Exercise goal: Among the lines below, keep only those from the one containing "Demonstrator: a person" through the one containing "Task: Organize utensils", and reproduce them exactly.

Recorded data:

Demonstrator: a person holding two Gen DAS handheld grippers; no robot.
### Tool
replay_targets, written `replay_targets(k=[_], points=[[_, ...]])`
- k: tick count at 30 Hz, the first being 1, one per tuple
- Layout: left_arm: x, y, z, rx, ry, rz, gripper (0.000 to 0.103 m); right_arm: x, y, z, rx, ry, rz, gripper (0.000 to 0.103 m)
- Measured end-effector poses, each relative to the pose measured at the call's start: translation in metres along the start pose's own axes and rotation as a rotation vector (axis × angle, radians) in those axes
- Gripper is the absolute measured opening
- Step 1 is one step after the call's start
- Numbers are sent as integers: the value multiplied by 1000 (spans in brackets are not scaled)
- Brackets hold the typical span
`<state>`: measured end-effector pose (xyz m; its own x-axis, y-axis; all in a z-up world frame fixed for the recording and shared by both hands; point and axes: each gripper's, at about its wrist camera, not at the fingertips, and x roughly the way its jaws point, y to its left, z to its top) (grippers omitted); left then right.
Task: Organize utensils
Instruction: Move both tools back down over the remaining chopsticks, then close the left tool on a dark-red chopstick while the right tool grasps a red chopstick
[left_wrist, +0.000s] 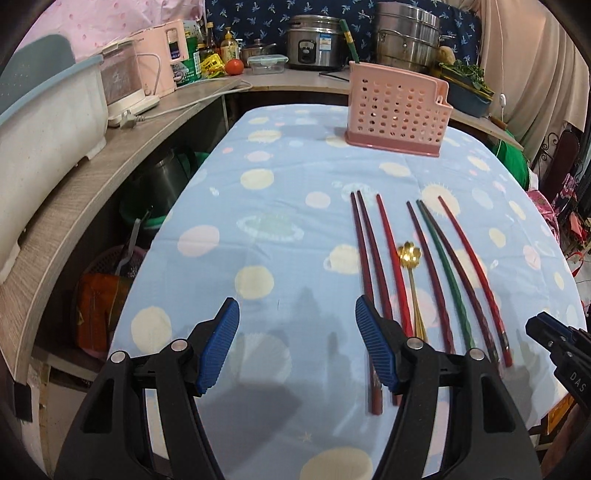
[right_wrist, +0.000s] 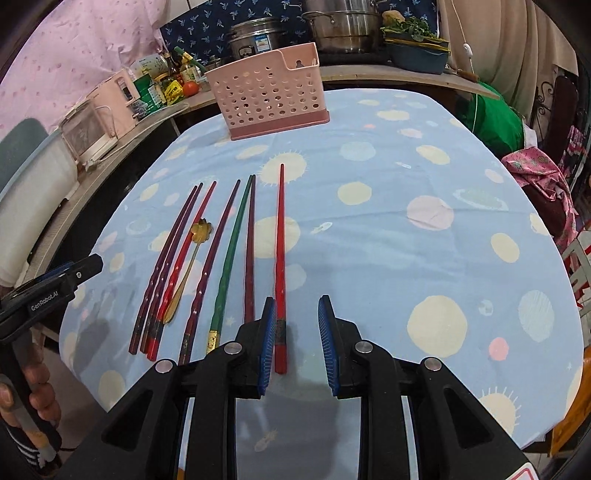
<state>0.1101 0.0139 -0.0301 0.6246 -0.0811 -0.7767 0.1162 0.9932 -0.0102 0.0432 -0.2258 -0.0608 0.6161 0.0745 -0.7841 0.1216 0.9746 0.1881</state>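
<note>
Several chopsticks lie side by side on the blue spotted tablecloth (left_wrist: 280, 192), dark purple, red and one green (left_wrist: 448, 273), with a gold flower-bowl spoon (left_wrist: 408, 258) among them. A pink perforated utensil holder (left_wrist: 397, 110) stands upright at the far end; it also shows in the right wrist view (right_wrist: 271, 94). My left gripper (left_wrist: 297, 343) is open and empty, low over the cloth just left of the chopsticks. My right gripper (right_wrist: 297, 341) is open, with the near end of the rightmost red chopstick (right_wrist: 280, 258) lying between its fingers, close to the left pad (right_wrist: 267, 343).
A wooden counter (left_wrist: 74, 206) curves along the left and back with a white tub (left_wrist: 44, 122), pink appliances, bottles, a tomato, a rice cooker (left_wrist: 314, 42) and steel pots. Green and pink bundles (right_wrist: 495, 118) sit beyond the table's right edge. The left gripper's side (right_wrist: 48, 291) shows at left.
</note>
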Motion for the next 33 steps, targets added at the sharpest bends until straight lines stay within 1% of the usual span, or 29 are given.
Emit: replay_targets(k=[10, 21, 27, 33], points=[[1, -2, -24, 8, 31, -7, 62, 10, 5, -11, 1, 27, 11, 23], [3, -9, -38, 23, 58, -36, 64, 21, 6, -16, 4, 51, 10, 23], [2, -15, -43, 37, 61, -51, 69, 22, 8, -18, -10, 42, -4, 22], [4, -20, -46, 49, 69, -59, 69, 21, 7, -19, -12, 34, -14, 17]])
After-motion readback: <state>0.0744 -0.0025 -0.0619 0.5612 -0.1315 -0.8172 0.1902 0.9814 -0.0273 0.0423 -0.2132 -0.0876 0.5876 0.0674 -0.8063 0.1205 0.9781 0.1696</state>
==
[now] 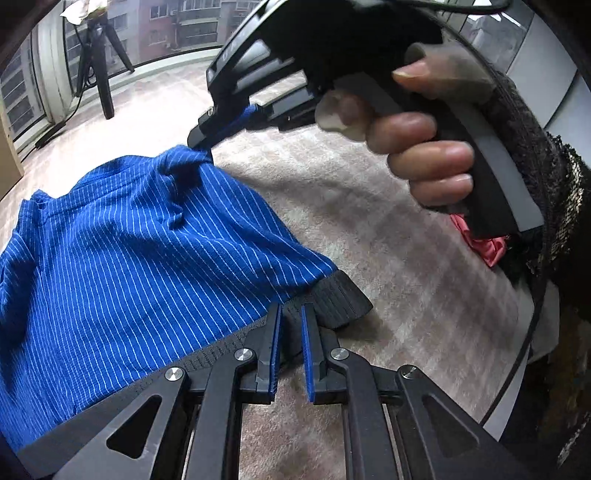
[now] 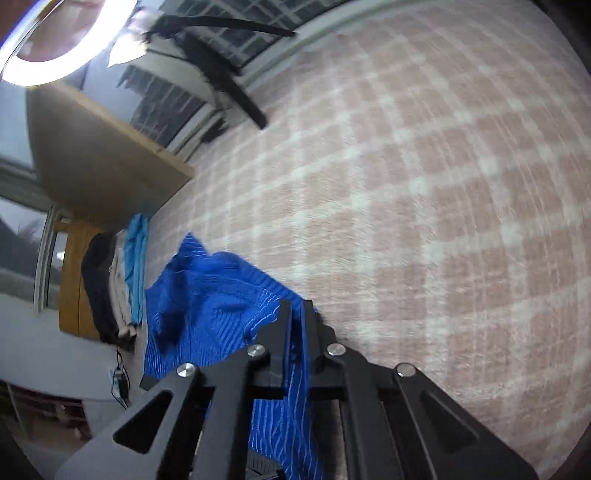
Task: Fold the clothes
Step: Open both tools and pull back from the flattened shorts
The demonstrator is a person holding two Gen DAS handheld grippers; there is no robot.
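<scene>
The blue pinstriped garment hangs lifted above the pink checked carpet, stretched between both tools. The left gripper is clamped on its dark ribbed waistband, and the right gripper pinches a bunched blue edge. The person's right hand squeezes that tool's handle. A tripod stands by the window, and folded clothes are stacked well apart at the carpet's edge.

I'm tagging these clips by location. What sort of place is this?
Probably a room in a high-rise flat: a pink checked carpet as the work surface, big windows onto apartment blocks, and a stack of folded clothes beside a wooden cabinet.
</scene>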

Response:
Demonstrator: a person holding two Gen DAS handheld grippers; no robot.
### Tool
replay_targets, written `replay_targets(k=[_], points=[[_, ...]])`
- k: tick count at 30 Hz, the first being 1, one per tuple
- Layout: left_arm: x, y, z, rx, ry, rz, gripper (0.000 to 0.103 m); right_arm: x, y, z, rx, ry, rz, gripper (0.000 to 0.103 m)
- Measured end-effector poses, each relative to the pose measured at the call's start: translation in metres along the start pose's own axes and rotation as a rotation vector (axis × angle, radians) in those axes
- Gripper is the absolute measured opening
- Step 1 is one step after the call's start
- Numbers are sent as integers: the value multiplied by 1000 (spans in brackets are not scaled)
- Brackets hold the typical span
`<state>`: measured end-effector pose (xyz m; its own x-axis, y-axis; all in a z-up world frame fixed for the recording and shared by both hands; point and axes: each gripper's, at about its wrist camera, not at the fingertips, and x roughly the way its jaws point, y to its left, z to its top) (grippers omitted); left then right.
Task: Organize utensils

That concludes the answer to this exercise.